→ **TASK ITEM**
Reproduce the following entries exactly, leaving nothing out.

→ **Excerpts from a dataset**

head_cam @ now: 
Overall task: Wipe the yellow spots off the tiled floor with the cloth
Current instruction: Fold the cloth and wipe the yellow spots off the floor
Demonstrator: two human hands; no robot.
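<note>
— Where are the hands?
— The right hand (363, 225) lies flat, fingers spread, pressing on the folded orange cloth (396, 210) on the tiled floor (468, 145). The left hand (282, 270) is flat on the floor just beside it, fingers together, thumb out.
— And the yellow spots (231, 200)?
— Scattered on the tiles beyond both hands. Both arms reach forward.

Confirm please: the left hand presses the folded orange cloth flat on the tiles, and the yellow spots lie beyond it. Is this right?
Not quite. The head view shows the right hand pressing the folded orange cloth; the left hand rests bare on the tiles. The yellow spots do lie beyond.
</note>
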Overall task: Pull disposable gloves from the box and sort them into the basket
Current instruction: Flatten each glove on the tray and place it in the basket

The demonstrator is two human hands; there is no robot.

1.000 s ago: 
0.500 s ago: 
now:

→ **TASK OUTPUT**
head_cam @ now: 
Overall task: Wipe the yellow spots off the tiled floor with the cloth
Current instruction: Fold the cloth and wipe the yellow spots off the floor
Demonstrator: two human hands; no robot.
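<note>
— Where are the hands?
— The right hand (363, 225) lies flat, fingers spread, pressing on the folded orange cloth (396, 210) on the tiled floor (468, 145). The left hand (282, 270) is flat on the floor just beside it, fingers together, thumb out.
— And the yellow spots (231, 200)?
— Scattered on the tiles beyond both hands. Both arms reach forward.

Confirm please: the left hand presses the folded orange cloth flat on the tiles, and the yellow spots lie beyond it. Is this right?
Not quite. The head view shows the right hand pressing the folded orange cloth; the left hand rests bare on the tiles. The yellow spots do lie beyond.
</note>
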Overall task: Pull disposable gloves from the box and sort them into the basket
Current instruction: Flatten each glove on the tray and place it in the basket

The demonstrator is two human hands; there is no robot.

1.000 s ago: 
0.500 s ago: 
now:

That is the complete answer to the exercise.